第129話 本当は……
おばあちゃんの家に着いた次の日、俺と葵は夜、近くの神社で行われている祭りに出かけることになった。
「楓、楓は葵ちゃんの浴衣の着付けをやってあげてくれ。……ゆうき、ゆうきには話があるから、わしについてきておくれ。」
そう言われた俺はおばあちゃんについていった。
……葵の浴衣、楽しみだな~。
そんなことを考えながら。
「ほれ、ゆうき。お主もここに座れ。」
そう言って、縁側に座ったおばあちゃんは自分の左にある床を手でたたいた。
おばあちゃんに、そう言われた俺は、ゆっくりと、おばあちゃんの隣に座った。
「楓から聞いたぞ。昨日、あの花壇に込めた想いについて、聞いたそうじゃな。」
どうやら、おばあちゃんの話というのは、俺の予想通り、昨日のことのようだ。
「きっと昨日、楓からいろいろ言われたのじゃろう。……昨日までと顔つきが変わっておる。」
日鞠ちゃんの言葉。あれはすべて事実だった。自分を守るため、自分が傷つかないようにするために、勝手に物語を作っていたのだ。でも、でもそれを認めたくはなかった。だって認めたら、自分には何もできないことを、認めてしまう事になるのだから。

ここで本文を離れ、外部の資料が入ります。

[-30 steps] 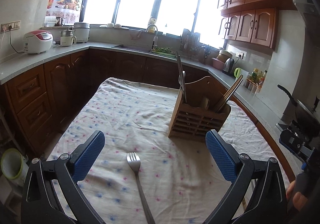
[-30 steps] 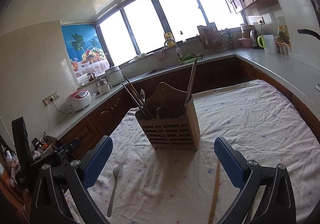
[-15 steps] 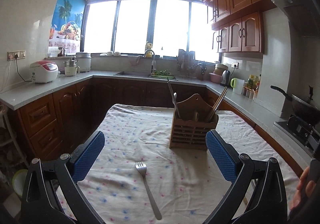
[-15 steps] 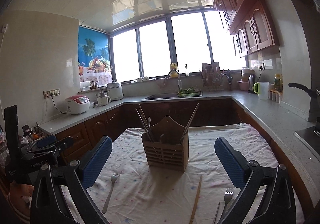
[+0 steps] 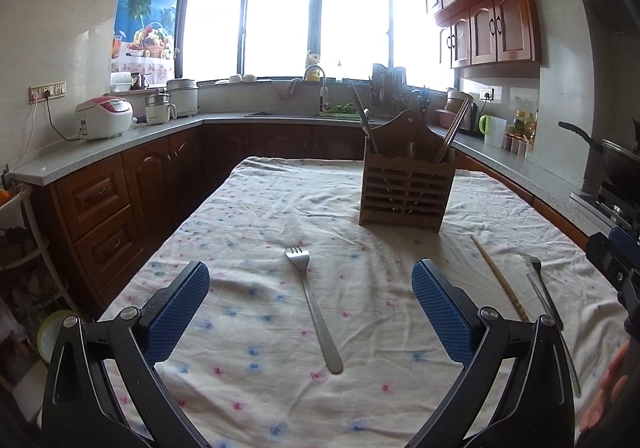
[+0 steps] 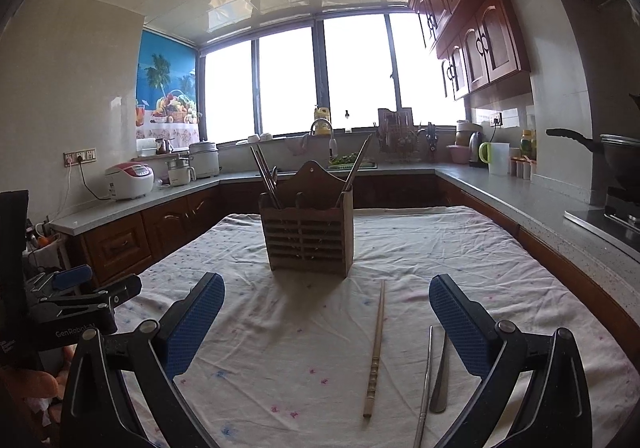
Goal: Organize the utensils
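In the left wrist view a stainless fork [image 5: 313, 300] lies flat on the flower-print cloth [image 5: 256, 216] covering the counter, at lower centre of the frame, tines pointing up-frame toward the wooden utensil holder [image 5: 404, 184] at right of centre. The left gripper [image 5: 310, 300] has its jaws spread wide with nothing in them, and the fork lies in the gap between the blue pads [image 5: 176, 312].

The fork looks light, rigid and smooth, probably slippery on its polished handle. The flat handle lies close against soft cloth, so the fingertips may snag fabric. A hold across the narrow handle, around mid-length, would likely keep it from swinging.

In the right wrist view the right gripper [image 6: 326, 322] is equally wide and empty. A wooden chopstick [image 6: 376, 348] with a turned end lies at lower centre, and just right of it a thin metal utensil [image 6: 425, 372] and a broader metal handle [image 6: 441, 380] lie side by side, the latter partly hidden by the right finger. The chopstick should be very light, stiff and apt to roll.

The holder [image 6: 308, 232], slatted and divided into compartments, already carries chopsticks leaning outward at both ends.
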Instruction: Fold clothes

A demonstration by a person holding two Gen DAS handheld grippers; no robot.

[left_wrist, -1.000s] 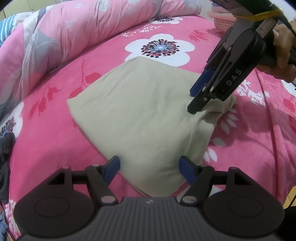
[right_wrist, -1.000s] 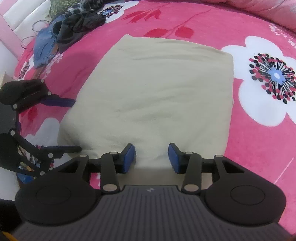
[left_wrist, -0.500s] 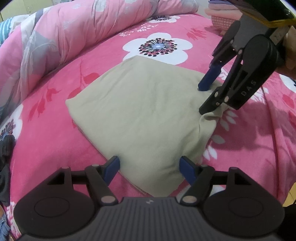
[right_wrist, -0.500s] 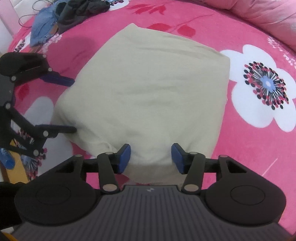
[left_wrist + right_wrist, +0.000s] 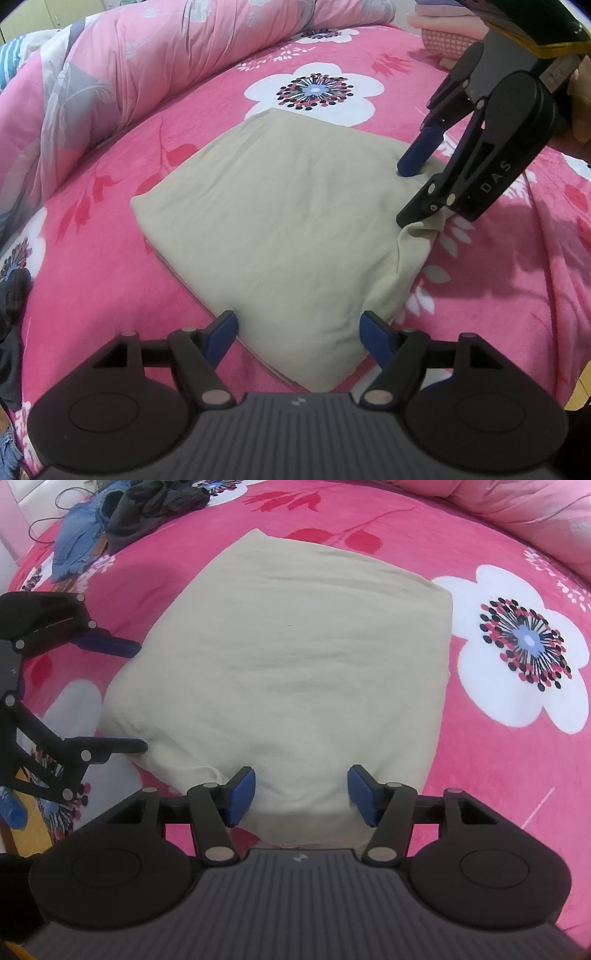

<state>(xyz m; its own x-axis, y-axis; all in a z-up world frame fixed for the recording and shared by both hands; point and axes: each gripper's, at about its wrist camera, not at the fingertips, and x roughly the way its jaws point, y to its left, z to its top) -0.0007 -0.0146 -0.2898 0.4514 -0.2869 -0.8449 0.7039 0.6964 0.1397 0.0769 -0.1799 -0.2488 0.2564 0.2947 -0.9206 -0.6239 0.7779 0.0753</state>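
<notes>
A pink flowered bedspread (image 5: 110, 295) fills both views, with a rolled pink quilt (image 5: 129, 74) far ahead of the left claw (image 5: 299, 332). On the spread lies the folded beige garment (image 5: 288, 229), a rough square. One corner of it sits between the left claw's blue pads, which stand wide apart and do not press it: released. The claw is pitched steeply down. The right claw (image 5: 301, 794) also tilts steeply down over the adjoining corner; its jaws are opening, cloth between them, unpinched. A hand (image 5: 580, 99) grips its handle. Beyond the left claw, seen from the right wrist, lies a heap of dark and blue clothes (image 5: 122, 520).
</notes>
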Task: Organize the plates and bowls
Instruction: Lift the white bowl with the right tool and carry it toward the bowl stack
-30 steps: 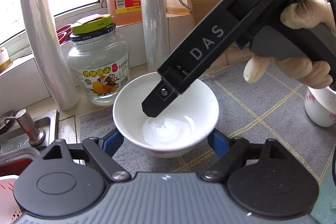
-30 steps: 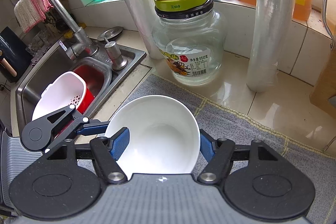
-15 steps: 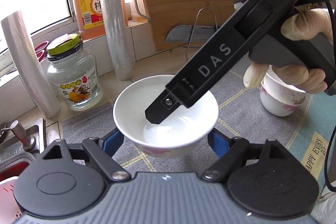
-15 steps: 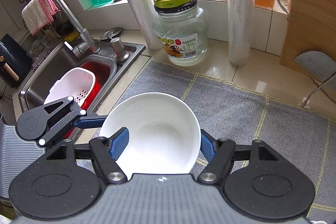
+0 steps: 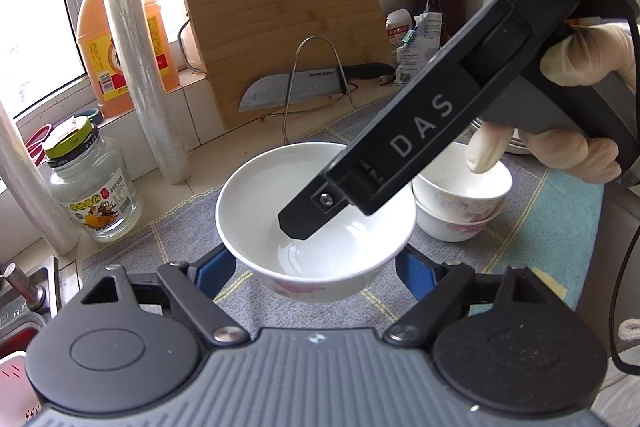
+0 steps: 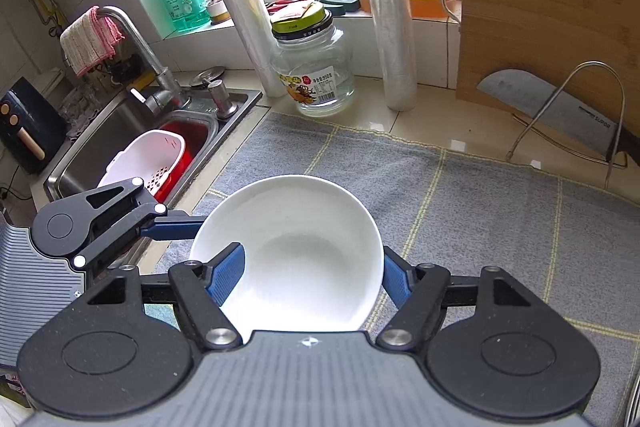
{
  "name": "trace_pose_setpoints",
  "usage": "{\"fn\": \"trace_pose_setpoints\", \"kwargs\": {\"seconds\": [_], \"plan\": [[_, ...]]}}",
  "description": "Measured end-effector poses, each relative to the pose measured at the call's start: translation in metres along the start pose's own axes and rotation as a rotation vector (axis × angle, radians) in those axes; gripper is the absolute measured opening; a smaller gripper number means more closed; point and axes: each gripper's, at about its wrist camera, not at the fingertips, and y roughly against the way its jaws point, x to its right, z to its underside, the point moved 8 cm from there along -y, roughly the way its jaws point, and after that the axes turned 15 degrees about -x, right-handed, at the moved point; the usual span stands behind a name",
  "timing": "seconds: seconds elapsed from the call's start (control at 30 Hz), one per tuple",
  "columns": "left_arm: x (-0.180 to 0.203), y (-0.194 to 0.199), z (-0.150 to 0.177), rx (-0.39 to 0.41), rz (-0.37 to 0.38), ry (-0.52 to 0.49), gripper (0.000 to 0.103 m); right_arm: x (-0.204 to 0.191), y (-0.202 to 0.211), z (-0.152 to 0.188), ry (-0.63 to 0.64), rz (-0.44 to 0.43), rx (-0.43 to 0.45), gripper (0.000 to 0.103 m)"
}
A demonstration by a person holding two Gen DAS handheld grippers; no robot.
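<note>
Right tongs (image 6: 312,277): white bowl (image 6: 296,247) pinched across rim, one blue pad inside wall, other outside.
Left tongs (image 5: 316,263): spread; same bowl flanked, pads apparently apart from wall.
Bowl carried clear above grey mat (image 6: 460,195) on tabletop.

Risks judged:
- Slip possible: glazed rim, grip one-sided, bowl tilted.
- Knock on stacked bowls (image 5: 460,203) just beside, if lowered off-centre; chipping likely.
- Left tongs caught by bowl if closed.

Room:
- Mat bare toward knife rack (image 6: 568,115).
- Sink edge (image 6: 236,131) to left; glass jar (image 6: 316,67) and film rolls (image 6: 392,27) behind, well apart.
</note>
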Motion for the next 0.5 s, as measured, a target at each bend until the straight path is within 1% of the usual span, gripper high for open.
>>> {"fn": "trace_pose_setpoints", "kwargs": {"seconds": [0.2,0.5], "plan": [[0.028,0.004,-0.021,0.025,0.029,-0.033,0.086,0.021,0.028,0.019,-0.027,0.032,0.037,0.078],[0.065,-0.002,-0.05,0.05,0.072,-0.112,0.086,0.054,0.059,0.043,-0.087,0.09,0.08,0.078]]}}
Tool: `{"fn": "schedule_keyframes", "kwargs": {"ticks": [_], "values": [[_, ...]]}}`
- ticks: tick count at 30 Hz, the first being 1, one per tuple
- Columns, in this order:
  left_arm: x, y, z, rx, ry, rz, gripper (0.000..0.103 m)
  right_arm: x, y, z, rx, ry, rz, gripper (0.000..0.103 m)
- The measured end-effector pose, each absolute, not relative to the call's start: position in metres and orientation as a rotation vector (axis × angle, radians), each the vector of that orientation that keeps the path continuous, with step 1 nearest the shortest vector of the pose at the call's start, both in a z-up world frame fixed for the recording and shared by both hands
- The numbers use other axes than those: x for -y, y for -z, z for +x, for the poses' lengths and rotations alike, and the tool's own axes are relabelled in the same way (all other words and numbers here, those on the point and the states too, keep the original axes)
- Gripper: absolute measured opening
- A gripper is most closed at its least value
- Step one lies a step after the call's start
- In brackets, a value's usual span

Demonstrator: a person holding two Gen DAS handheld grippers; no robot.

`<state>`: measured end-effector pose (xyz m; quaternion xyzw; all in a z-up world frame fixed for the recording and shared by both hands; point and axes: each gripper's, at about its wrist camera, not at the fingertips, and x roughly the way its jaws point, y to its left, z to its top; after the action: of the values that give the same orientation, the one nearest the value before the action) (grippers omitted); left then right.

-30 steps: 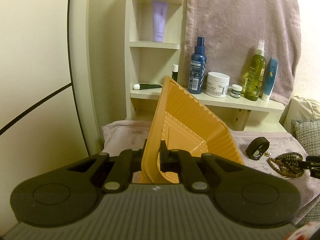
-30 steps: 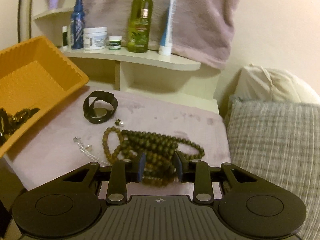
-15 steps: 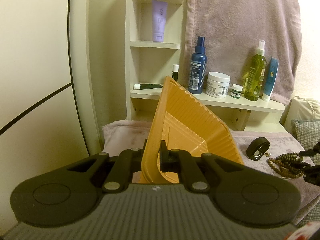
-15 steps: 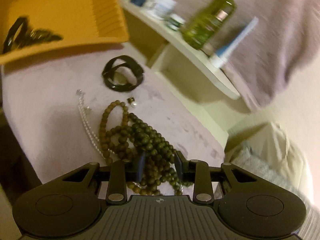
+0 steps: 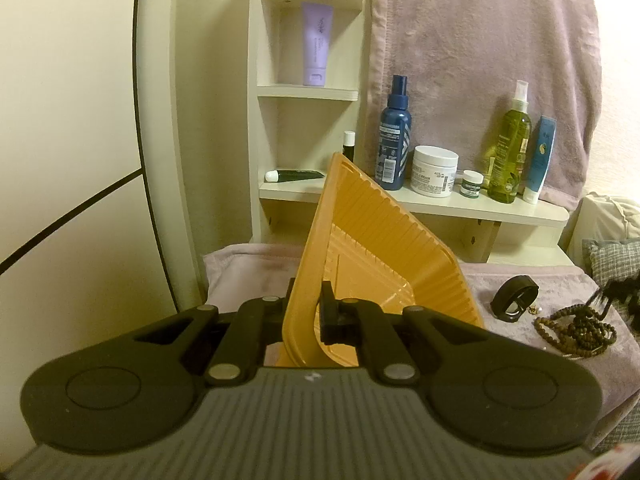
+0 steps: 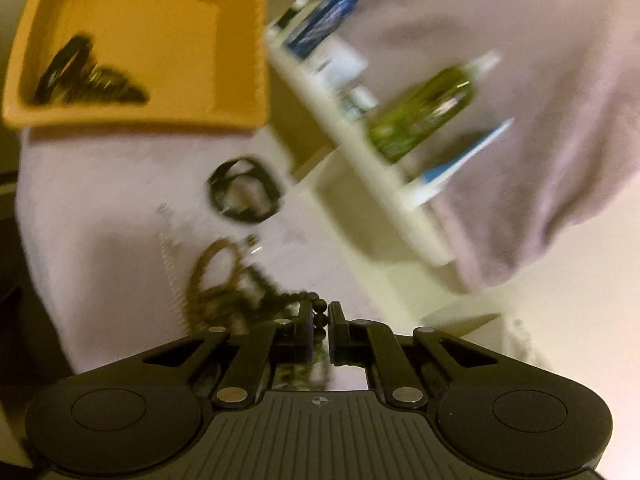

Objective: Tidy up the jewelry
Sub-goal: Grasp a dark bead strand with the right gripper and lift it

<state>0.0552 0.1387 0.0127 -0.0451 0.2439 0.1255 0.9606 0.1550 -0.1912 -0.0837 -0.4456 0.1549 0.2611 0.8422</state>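
Right claw (image 6: 319,322) nearly closed on dark beads (image 6: 319,317)

R gripper (image 6: 319,322) pinched on dark bead strand (image 6: 276,300), w/ brown bead loops (image 6: 216,272) trailing left on pale purple cloth (image 6: 100,200), clear bead chain (image 6: 170,256) beside, black band (image 6: 244,190) further off, orange tray (image 6: 240,40) top left holding dark jewelry; view motion-blurred.
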Motion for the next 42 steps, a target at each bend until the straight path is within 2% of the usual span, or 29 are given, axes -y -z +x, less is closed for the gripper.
{"fn": "schedule_keyframes", "kwargs": {"ticks": [17,42], "values": [[-0.137,-0.014,0.054,-0.493,-0.254,-0.089,0.007,0.223,-0.047,0.146,-0.052,-0.368,-0.829,0.007],[-0.137,-0.016,0.055,-0.495,-0.246,-0.095,0.007,0.191,-0.199,0.116,0.169,-0.536,-0.684,0.007]]}}
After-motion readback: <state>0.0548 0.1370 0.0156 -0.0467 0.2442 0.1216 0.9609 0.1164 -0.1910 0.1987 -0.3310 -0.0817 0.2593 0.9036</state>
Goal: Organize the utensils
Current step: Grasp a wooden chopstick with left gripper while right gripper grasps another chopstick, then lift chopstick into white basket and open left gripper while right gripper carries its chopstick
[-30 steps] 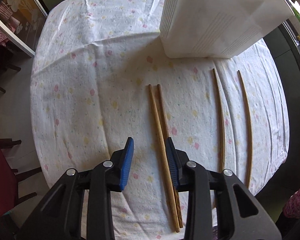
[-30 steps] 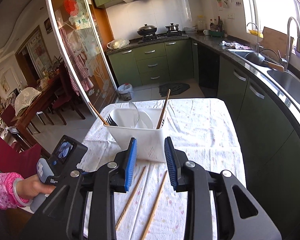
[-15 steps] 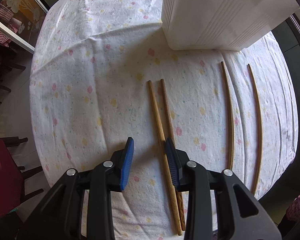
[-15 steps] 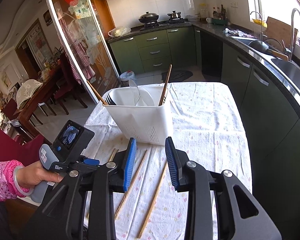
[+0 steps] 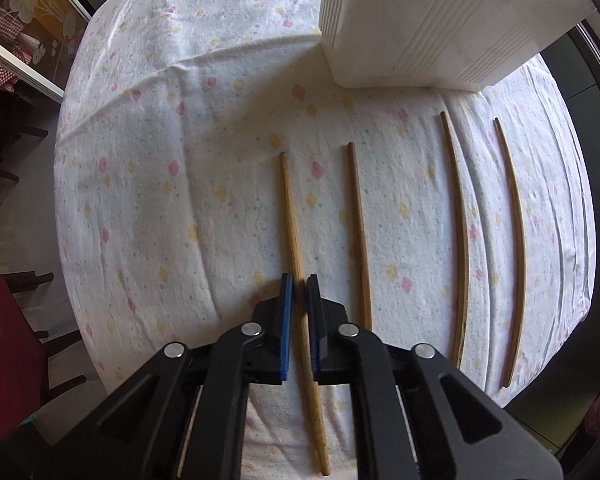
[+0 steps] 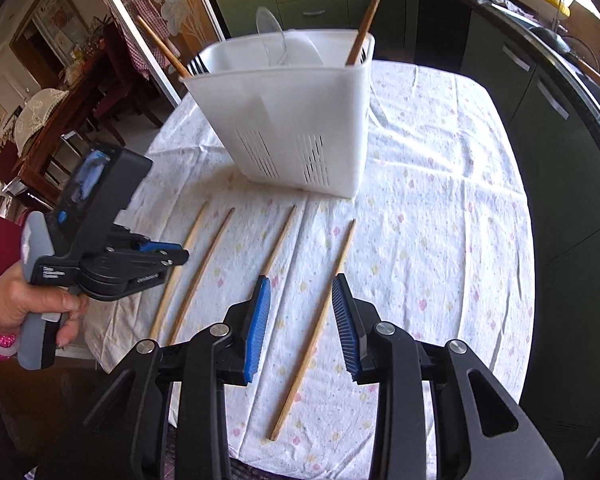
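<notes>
The white utensil caddy (image 6: pixel 296 128) blocks the far middle of the tabletop (image 6: pixel 452 208). Open cloth lies to its right and left. Four chopsticks (image 5: pixel 516 240) lie well apart in front, with bare strips between them.

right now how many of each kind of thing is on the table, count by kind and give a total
chopsticks lying on the tablecloth: 4 (leftmost chopstick sits between the left gripper fingers)
chopsticks standing in the caddy: 2
white utensil caddy: 1
forks in the caddy: 1 visible
clear items in the caddy: unclear count
total counted: 8
</notes>
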### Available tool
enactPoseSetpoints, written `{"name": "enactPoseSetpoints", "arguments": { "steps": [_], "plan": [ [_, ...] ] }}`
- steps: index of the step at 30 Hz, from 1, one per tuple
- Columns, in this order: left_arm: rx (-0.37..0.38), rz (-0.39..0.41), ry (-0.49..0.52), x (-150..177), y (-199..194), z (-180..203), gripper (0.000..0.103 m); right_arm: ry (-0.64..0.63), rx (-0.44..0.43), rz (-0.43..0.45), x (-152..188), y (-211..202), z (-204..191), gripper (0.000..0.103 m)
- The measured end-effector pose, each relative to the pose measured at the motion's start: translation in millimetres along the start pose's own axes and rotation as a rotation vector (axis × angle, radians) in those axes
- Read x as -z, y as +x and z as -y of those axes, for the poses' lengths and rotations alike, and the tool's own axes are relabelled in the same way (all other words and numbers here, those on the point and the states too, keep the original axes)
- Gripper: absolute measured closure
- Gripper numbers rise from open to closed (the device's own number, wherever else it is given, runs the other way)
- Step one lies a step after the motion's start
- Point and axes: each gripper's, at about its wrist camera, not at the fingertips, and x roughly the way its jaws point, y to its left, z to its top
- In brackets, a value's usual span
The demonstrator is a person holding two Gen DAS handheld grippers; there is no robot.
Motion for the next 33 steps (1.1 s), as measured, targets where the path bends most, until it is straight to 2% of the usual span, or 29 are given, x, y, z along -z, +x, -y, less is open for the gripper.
{"name": "enactPoseSetpoints", "arguments": {
  "steps": [6, 12, 18, 19, 20, 23, 24, 27, 33],
  "plan": [
    [0.043, 0.051, 0.010, 3.0, -14.0, -6.3, 0.097, 0.074, 0.009, -0.203, -9.0, 60.4, 22.2, 0.070],
    [0.053, 0.135, 0.052, 12.0, -43.2, -5.2, 0.097, 0.091, 0.043, -0.281, -17.1, 95.4, 22.5, 0.077],
    [0.068, 0.198, 0.084, 27.9, -73.6, -6.9, 0.097, 0.042, 0.142, -0.301, -22.7, 105.3, -1.1, 0.082],
    [0.071, 0.206, 0.087, 28.5, -76.5, -9.0, 0.097, 0.028, 0.164, -0.300, -22.1, 106.2, -5.1, 0.084],
    [0.074, 0.212, 0.089, 32.1, -79.2, -9.3, 0.097, 0.018, 0.171, -0.300, -20.7, 107.3, -9.7, 0.091],
    [0.087, 0.224, 0.094, 36.2, -84.2, -8.7, 0.097, -0.007, 0.208, -0.287, -16.8, 109.8, -22.7, 0.096],
    [0.090, 0.230, 0.097, 34.1, -87.7, -10.5, 0.097, -0.002, 0.207, -0.286, -15.7, 110.4, -24.5, 0.096],
    [0.101, 0.251, 0.102, 38.0, -96.3, -11.3, 0.097, 0.056, 0.135, -0.282, -12.9, 106.9, -17.1, 0.096],
    [0.125, 0.307, 0.131, 47.3, -125.7, -6.5, 0.097, 0.108, 0.033, -0.155, 0.3, 61.0, 2.6, 0.096]
  ]
}}
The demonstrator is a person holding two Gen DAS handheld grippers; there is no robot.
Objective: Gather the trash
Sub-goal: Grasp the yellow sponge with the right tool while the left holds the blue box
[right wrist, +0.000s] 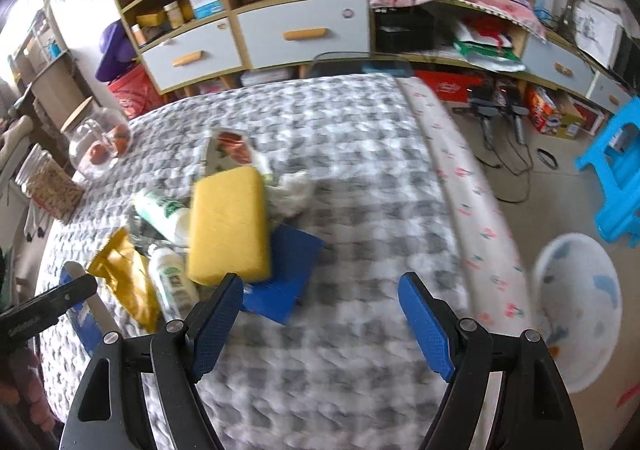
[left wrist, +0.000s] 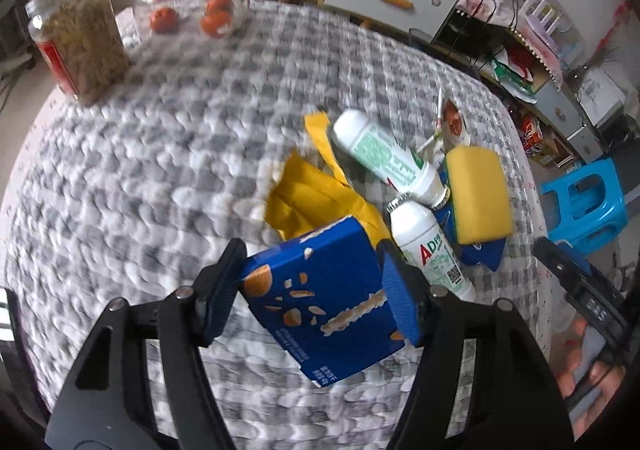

「本当は、これ以上何かを言う必要はないのかもしれない。でも、わしもゆうきに伝えたいっ言葉がある。……聞いてくれんかの~?」
でも、昨日の楓お姉ちゃんの言葉を聞いて気付いた。この花壇に、きれいに咲く花に込められた想いを聞いて気付いた。失敗しても、その経験を生かして次につなげればいいことに。間違いを犯したら、ミスをしてしまったら、その経験を次に生かせるように努力し、変化していけばいいことに
……いや、本当はもっと、ずっと前から気づいていた。でも、自分の間違いを認めるのが怖かった。すっごくいやだった。だから、気づいていないふりをし、何もしない自分を正当脚用としていた。でも、でもそれだとダメなんだと、日鞠ちゃんが、楓お姉ちゃんが教えてくれた。そして今度は、おばあちゃんが、手を差し伸べようとしてくれている。間違いを、教えてくれようとしている。だったら俺に、断る理由なんてものはない。
「おばあちゃんの話、聞かせて。」
俺はそう、おばあちゃんに伝えるのだった。